PROBLEM STATEMENT — Find every line in the records that holds the string "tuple". Copy each one.

Stored data entries:
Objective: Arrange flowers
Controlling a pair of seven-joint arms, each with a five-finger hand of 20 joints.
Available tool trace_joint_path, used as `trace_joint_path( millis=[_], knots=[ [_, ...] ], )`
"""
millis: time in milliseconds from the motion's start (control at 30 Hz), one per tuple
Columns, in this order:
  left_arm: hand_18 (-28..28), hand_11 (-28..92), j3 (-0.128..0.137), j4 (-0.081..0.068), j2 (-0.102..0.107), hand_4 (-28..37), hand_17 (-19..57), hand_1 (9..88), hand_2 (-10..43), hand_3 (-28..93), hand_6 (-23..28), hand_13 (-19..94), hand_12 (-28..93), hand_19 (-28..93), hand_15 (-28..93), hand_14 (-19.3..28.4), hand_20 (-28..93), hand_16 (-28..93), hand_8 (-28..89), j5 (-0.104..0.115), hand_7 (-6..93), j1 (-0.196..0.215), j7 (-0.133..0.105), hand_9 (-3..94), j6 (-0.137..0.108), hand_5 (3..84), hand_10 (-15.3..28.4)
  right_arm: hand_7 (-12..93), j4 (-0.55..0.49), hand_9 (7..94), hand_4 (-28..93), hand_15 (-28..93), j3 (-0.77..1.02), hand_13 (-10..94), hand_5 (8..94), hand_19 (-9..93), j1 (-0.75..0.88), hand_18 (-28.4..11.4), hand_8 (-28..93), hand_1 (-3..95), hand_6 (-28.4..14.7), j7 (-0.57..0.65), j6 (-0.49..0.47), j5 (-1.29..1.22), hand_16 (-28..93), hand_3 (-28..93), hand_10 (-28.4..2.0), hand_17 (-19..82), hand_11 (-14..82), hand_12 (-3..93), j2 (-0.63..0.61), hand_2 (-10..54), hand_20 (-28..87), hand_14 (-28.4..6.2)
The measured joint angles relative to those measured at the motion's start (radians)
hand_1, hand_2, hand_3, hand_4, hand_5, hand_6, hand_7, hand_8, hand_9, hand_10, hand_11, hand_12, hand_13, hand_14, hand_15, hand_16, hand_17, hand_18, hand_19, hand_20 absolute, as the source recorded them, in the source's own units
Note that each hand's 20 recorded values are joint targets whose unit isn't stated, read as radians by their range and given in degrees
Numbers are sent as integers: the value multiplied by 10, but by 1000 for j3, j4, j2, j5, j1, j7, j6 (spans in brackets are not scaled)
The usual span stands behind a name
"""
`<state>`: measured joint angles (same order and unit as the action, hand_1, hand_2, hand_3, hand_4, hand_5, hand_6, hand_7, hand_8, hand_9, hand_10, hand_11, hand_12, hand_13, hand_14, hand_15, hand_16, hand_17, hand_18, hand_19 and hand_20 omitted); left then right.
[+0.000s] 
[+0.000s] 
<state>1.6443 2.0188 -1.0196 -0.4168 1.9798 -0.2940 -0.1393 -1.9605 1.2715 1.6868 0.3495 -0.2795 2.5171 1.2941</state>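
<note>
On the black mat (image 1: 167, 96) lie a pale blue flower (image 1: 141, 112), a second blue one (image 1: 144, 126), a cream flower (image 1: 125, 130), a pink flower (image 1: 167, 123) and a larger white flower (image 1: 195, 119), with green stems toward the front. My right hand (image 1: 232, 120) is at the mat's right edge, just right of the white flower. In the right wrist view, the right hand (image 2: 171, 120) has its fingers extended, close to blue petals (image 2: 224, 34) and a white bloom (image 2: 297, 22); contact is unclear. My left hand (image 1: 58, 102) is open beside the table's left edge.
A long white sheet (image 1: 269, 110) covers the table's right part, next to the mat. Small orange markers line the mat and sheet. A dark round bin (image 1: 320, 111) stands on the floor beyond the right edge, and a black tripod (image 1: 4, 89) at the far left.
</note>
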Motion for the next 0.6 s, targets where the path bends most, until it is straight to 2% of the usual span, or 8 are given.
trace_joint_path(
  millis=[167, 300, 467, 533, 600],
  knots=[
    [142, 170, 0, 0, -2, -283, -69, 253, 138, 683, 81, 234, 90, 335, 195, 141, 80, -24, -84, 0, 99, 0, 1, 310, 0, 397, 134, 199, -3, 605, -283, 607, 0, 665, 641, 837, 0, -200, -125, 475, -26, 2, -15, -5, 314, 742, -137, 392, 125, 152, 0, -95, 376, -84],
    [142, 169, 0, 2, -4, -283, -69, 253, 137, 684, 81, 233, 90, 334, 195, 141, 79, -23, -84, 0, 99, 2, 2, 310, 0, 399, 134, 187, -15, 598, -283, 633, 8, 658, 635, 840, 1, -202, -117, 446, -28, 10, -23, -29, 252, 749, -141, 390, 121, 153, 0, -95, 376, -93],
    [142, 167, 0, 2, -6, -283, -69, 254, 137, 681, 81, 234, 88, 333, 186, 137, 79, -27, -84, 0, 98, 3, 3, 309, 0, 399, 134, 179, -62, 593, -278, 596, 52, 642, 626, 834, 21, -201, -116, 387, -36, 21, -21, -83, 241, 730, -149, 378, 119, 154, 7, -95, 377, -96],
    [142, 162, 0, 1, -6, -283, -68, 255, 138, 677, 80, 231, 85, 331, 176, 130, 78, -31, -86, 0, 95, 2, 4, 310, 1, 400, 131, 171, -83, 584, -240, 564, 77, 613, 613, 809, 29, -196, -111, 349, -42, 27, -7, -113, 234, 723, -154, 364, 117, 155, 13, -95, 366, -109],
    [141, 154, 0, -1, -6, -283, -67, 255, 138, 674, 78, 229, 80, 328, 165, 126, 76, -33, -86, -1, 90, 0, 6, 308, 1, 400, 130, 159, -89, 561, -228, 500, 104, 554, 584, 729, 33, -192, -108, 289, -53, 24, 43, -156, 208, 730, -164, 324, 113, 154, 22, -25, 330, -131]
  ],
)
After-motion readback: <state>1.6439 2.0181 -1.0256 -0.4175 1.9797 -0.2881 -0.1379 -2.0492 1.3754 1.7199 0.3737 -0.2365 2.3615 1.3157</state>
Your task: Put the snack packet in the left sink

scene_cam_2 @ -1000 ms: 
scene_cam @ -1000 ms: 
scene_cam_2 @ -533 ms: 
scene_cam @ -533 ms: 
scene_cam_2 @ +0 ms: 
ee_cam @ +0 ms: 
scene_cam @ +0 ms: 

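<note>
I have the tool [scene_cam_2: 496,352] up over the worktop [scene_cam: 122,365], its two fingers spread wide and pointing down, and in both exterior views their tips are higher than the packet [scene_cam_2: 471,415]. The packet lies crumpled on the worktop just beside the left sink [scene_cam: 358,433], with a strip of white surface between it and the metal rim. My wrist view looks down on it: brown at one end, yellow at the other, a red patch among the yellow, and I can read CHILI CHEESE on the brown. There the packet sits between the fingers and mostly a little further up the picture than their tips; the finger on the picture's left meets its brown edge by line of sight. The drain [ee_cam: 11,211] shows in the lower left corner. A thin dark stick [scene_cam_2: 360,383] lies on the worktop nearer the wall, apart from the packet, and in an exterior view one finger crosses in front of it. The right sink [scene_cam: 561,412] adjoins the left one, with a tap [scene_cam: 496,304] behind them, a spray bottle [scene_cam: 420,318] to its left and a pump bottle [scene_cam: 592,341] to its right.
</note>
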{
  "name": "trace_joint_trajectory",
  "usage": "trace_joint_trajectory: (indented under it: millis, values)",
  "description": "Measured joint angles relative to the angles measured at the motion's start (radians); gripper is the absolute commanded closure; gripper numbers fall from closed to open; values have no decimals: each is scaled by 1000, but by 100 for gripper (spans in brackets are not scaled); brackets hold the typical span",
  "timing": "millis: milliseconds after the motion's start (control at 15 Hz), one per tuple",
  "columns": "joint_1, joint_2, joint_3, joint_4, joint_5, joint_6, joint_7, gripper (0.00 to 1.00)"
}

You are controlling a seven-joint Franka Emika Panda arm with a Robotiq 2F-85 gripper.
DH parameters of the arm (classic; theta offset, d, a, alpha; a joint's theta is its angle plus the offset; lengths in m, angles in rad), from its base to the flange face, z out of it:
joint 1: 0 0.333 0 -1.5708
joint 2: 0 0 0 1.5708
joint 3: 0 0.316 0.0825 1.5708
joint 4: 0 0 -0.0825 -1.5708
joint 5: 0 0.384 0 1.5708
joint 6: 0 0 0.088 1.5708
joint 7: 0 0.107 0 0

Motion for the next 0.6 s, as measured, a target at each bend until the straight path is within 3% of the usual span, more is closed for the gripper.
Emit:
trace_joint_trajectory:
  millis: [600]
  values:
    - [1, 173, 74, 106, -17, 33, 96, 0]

RESPONSE FOR THIS EXERCISE —
millis: time in milliseconds from the motion's start (control at 30 Hz), one per tuple
  "timing": "millis: milliseconds after the motion's start (control at 15 Hz), one per tuple",

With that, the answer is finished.